O Prof. Dr. José Guilherme pontuou a importância de compreendermos a “dinâmica planetária para entender o meio o qual se vive”, e abordou temas como os rios voadores, bomba biótica e antropoceno. Finalizou sua fala analisando o processo de ocupação histórica da região do nordeste paraense, citando a estrada de ferro Belém-Bragança como exemplo de atividade antrópica que “acaba e invisibiliza com saberes locais.” Ele enfatizou que a mesma lógica aplica-se para processos de ocupação contemporâneos para toda a região Amazônica, quando observa-se que o rastro de destruição medido por focos de queimadas está exatamente nas áreas de avanços da fronteira econômica desses modelos exógenos de ocupação, pautado na destruição da floresta, e na expropriação de população local de seus territórios.

A Doutoranda Lene Andrade apresentou resultados da sua pesquisa com populações de Territórios Quilombolas em Gurupá e Ourém.  No caso de Ourém, ela traz a perspectiva da meteorologia popular e seu uso em atividades produtivas na Comunidade Quilombola Mocambo em Ourém-PA. A pesquisadora utiliza conceitos como: cosmopolítica, etnociência atmosférica e cosmometeorologia. Seu trabalho foi publicado no ano passado no Boletim do Museu Paraense Emílio Goeldi (Volume 17 (2), 2022).

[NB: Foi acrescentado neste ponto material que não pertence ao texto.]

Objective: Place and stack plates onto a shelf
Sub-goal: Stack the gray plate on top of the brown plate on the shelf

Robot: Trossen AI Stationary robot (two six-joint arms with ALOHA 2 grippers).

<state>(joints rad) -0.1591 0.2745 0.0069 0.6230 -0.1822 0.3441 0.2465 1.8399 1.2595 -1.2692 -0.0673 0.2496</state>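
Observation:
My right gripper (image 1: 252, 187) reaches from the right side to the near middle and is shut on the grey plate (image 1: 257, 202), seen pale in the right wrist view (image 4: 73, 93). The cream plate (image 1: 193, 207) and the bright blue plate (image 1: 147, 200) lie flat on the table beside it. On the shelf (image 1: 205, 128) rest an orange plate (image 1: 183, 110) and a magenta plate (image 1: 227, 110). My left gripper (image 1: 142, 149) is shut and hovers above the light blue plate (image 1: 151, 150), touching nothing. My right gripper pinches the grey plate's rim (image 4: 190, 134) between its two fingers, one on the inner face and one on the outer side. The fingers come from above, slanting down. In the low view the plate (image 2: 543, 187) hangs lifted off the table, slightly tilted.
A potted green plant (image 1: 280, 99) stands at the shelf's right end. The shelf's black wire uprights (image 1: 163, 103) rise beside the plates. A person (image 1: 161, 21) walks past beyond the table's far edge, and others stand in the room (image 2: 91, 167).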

Em suma, nos foi relatado a relação das comunidades tradicionais com o clima, os saberes repassados entre as gerações para “detectar” períodos chuvosos ou de seca associados ao melhor momento para dar inícios aos plantios. Além disso, como as comunidades percebem os impactos das mudanças climáticas e adaptam suas dinâmicas de reprodução social. Relatos como o enfraquecimento da relação com a Mãe Terra, mudança nos meses para plantio, mudança nos horários de trabalho na roça devido ao sol quente, implicação na alimentação devido ao descontrole do tempo e potencial perda de produção surgiram como consequência das mudanças climáticas.

Por fim, Lene Andrade afirma a importância em se desmistificar a ideia de que o sistema de implantação de roça da agricultura familiar é prejudicial, essa falácia só fortalece o incentivo ao uso de maquinário na tentativa de moldar suas práticas a interesses externos.

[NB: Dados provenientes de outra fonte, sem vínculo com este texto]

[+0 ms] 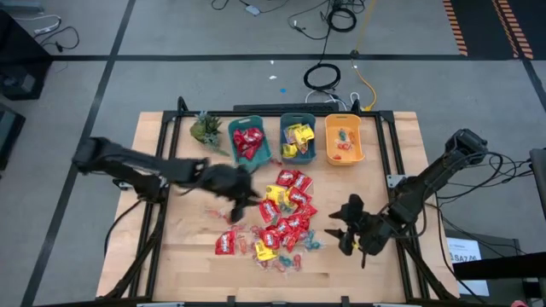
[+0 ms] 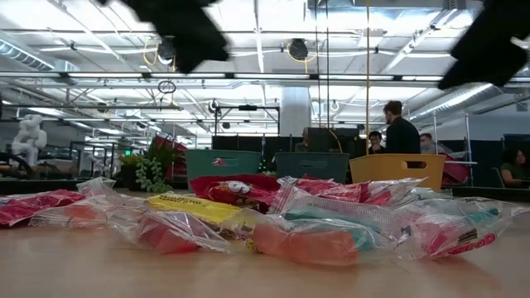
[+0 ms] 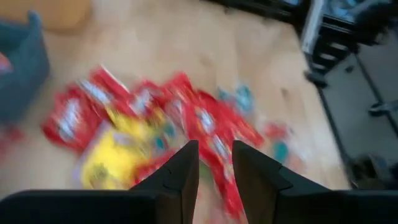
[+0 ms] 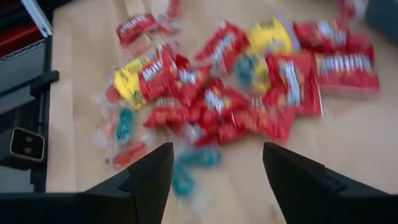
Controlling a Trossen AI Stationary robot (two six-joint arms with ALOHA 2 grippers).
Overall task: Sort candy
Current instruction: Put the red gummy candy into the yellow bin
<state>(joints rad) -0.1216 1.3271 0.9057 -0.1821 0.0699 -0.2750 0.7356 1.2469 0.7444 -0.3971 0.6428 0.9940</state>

Ela enfatiza também que muitos dos modelos de medida das mudanças climáticas têm uma abordagem métrica e matemática. Por outro lado, a visão dos povos e comunidades tradicionais sobre essas mudanças envolvem as cosmovisões atmosféricas, e que é preciso descolonizar o debate sobre os saberes e importância das populações locais sobre mudanças climáticas.

O debate nos deixa as seguintes reflexões: As populações tradicionais são sujeitos vulneráveis ou vulnerabilizados? Como os agricultores conseguem ser resilientes face às mudanças climáticas?